Goal setting for nutrition
- Overview
1. KISS: keep it simple stupid!
This is an old acronym but it’s a good starting place to resist wanting to change everything at once. Create your overall goal and then create smaller goals – perhaps weekly goals so you address one thing at a time. Concentrate on it and once it has started to embed start on your next small goal.
For example, if you want to increase your veg intake, add one extra veg to lunch and dinner. This might be adding grated carrot to your salad or wrap at lunch or having a piece of fruit mid-afternoon instead of a biscuit. At dinner you might serve your dish on a bed of spinach or rocket.
This is a great start rather than trying to eat 8 or 10 pieces of fruit and veg when you are currently only having 3 a day.
2. Make a plan
If you have established your overall goal, then you can start to create smaller goals.
Write them down and create some kind of plan. If you have committed them to paper and worked out a timeframe, this is going to help focus and maintain momentum.
3. Accountability
It may also help to share your plan with someone - it could simply be telling someone about your intentions. Perhaps you can buddy up with a friend or your fellow gym-goer and share your goals with each other. Creating some accountability will help you achieve your goals.
For example, keeping a food diary in any format, it doesn’t have to be into an app, can help us keep on track. Keeping a food diary is a great learning tool and can support ‘mindful’ eating.

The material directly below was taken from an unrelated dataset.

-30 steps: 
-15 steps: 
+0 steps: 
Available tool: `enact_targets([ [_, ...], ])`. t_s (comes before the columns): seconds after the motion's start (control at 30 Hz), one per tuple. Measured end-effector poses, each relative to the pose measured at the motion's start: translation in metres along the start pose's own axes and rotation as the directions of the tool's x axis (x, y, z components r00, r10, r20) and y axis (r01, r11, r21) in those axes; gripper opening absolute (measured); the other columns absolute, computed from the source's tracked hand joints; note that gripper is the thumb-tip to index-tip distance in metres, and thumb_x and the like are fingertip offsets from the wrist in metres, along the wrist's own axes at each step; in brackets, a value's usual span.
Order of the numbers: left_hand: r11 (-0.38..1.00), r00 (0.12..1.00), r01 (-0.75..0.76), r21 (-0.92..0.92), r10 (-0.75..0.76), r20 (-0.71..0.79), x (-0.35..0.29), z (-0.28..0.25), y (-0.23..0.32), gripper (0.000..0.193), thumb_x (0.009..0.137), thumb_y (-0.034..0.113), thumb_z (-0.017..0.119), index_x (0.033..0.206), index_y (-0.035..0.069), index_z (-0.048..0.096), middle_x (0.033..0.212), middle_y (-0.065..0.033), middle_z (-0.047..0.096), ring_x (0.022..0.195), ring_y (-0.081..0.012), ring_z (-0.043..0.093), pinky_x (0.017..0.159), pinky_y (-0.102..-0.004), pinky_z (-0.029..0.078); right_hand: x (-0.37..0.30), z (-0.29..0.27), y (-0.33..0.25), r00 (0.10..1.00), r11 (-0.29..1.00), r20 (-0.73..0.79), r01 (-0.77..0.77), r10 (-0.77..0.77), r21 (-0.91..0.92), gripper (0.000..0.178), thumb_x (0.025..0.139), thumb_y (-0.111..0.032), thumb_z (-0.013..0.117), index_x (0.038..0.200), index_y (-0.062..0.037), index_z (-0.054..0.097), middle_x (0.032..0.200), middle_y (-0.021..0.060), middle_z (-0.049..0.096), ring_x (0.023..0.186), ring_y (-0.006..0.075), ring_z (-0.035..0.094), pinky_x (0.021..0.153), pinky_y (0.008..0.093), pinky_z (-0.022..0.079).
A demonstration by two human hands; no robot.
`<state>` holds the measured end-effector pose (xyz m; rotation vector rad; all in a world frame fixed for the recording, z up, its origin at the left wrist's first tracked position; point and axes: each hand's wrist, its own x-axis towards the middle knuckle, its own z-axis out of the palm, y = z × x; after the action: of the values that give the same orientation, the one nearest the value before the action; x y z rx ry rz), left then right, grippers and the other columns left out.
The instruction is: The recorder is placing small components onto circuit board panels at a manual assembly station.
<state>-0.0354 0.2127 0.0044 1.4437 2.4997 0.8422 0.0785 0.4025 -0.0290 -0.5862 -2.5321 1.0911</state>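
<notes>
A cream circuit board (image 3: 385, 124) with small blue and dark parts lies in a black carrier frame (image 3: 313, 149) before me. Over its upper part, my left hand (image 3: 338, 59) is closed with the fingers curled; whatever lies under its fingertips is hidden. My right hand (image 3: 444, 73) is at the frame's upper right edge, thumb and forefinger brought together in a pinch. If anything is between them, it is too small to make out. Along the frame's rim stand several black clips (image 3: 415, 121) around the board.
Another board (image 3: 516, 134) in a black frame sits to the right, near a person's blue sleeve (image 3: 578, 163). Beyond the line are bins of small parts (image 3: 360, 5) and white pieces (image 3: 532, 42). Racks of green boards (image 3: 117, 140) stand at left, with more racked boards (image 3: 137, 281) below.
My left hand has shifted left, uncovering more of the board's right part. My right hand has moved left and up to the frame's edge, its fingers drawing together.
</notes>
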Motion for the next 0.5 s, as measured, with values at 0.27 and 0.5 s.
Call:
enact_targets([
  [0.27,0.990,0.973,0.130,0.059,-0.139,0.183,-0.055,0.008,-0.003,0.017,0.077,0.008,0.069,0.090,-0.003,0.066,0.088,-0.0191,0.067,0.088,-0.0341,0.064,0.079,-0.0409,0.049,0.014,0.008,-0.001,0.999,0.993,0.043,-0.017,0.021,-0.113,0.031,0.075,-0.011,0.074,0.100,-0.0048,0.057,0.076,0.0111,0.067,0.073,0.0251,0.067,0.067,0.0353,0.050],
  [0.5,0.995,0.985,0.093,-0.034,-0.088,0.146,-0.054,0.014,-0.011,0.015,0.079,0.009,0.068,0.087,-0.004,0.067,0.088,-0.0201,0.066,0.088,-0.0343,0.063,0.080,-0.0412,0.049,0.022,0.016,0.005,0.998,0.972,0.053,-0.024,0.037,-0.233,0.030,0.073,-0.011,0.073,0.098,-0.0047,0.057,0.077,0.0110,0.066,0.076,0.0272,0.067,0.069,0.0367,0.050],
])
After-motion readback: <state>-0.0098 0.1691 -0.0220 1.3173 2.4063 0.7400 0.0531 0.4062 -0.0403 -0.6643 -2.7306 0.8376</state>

Personal trainers, health coaches and nutritionists are also excellent ways to help us feel accountable and provide an objective point of view, which is often needed when we are working on ourselves.
4. Attach it to another habit
When we are trying to introduce something new it helps to attach it to an existing habit. For example, if you want to improve your hydration and you always have a coffee mid-morning or sit down to have a cup of tea in the afternoon, pour yourself a glass of water to have shortly afterwards.
If you do something religiously then use that habit to your benefit by attaching the new behaviour you want to become a habit.
5. Ask for help
Perhaps you are trying to reduce your sugary or salty snacks? Don’t be shy about asking your family, friends and flatmates for their support otherwise it will be hard to resist if they are offering or insisting a food on you.
You may put the kids’ treats in a box further out of reach or perhaps buy individual bags of crisps rather than a large sharing bag. Another trick would be to decant the portion you want to eat into your bowl/container so you aren’t mindlessly eating from a large bag or communal bowl.
Studies have shown if we can’t see the snacks and they are out of the way we are less likely to reach for them, so don’t keep snacks you want to avoid in glass jars or to hand!
6. Be prepared
Being prepared can help you achieve your goals. Making a shopping list, shopping online and getting the foods in that you want to eat can all help, but make sure you include some store cupboard and freezer items for those times when you might not be so prepared. If you have healthy options available, then it will be easier to avoid takeaways or unhealthier options.
For example, have frozen veggies in stock including frozen edamame beans, which are a good source of protein, have vacuum packed beetroot in the fridge and some prepared green lentils in the cupboard as well as tins of soup. If you are short of time and/or energy, you will have some ingredients that are quick to put together.